→ **BRIEF**: Each line below must be written out exactly as shown.

→ **DATA SEGMENT**:
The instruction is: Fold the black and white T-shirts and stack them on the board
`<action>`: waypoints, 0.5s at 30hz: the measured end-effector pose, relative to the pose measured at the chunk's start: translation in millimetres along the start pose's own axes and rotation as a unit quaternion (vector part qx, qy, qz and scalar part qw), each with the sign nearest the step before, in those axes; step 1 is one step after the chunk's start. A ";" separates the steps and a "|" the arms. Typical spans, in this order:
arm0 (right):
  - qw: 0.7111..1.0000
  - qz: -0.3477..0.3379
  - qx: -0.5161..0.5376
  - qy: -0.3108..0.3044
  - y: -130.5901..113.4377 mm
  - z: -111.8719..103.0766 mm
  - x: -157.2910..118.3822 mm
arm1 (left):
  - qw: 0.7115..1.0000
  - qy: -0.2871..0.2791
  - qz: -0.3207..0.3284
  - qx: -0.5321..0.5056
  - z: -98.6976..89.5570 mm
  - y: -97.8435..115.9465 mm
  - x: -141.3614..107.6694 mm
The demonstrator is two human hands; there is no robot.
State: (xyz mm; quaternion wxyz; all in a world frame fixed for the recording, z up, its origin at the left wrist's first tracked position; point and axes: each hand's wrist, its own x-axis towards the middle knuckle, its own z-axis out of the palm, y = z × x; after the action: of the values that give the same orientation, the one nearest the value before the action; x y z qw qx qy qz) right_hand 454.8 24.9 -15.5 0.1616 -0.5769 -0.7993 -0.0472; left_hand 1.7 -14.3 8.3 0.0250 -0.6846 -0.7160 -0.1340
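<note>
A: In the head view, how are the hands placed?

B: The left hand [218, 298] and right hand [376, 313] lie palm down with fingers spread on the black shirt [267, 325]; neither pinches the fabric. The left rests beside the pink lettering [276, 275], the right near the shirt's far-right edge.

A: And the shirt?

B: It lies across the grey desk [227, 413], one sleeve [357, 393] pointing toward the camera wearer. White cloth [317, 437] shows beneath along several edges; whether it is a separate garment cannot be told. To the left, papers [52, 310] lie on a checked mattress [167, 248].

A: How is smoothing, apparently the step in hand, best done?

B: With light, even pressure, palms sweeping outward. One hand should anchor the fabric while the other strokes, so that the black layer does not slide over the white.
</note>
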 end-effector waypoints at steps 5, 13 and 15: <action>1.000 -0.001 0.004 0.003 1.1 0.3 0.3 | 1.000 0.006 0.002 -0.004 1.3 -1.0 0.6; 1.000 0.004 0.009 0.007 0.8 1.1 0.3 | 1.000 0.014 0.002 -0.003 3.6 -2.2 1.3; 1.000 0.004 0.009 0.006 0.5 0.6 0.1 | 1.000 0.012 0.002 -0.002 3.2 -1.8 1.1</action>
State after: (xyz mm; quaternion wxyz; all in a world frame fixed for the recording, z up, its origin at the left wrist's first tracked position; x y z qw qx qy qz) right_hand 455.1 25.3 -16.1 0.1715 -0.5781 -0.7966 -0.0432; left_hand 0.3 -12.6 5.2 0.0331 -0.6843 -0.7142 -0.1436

→ **ANSWER SECTION**:
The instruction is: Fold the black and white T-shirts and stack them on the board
`<action>`: waypoints, 0.5s at 30hz: the measured end-effector pose, relative to the pose measured at the chunk's start: translation in millimetres along the start pose's own axes and rotation as a unit quaternion (vector part qx, qy, qz and scalar part qw), each with the sign nearest the step before, in those axes; step 1 is one step after the chunk's start. A ";" separates the steps and a "|" the arms. Typical spans, in this order:
arm0 (right):
  - qw: 0.7111..1.0000
  - qz: -0.3477..0.3379
  - qx: -0.5161..0.5376
  - qy: -0.3108..0.3044
  - y: -130.5901..113.4377 mm
  - z: -111.8719..103.0766 mm
  - x: -157.2910..118.3822 mm
arm1 (left):
  - qw: 0.7115..1.0000
  - qy: -0.2871..0.2791
  - qz: -0.3207..0.3284
  - qx: -0.5321..0.5056
  - z: -98.6976..89.5570 mm
  - y: -97.8435..115.9465 mm
  - x: -141.3614..107.6694 mm
The demonstrator is two human hands; there is no robot.
State: (xyz mm; quaternion wxyz; all in a world frame fixed for the recording, z up, its origin at the left wrist's first tracked position; point and axes: each hand's wrist, its own x-axis towards the middle knuckle, its own z-axis out of the palm, y = z × x; after the action: of the values that give the same orientation, the one nearest the value before the action; x y z qw qx qy qz) right_hand 454.8 24.9 -15.5 0.1616 -0.5769 -0.7993 -0.0472; left_hand 1.7 -14.3 8.3 0.0250 -0.6846 -0.7160 -0.1340
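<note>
A: In the head view, how are the hands placed?

B: The left hand [218, 298] and right hand [376, 313] lie palm down with fingers spread on the black shirt [267, 325]; neither pinches the fabric. The left rests beside the pink lettering [276, 275], the right near the shirt's far-right edge.

A: And the shirt?

B: It lies across the grey desk [227, 413], one sleeve [357, 393] pointing toward the camera wearer. White cloth [317, 437] shows beneath along several edges; whether it is a separate garment cannot be told. To the left, papers [52, 310] lie on a checked mattress [167, 248].

A: How is smoothing, apparently the step in hand, best done?

B: With light, even pressure, palms sweeping outward. One hand should anchor the fabric while the other strokes, so that the black layer does not slide over the white.
</note>
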 end-effector waypoints at steps 5, 13 and 15: <action>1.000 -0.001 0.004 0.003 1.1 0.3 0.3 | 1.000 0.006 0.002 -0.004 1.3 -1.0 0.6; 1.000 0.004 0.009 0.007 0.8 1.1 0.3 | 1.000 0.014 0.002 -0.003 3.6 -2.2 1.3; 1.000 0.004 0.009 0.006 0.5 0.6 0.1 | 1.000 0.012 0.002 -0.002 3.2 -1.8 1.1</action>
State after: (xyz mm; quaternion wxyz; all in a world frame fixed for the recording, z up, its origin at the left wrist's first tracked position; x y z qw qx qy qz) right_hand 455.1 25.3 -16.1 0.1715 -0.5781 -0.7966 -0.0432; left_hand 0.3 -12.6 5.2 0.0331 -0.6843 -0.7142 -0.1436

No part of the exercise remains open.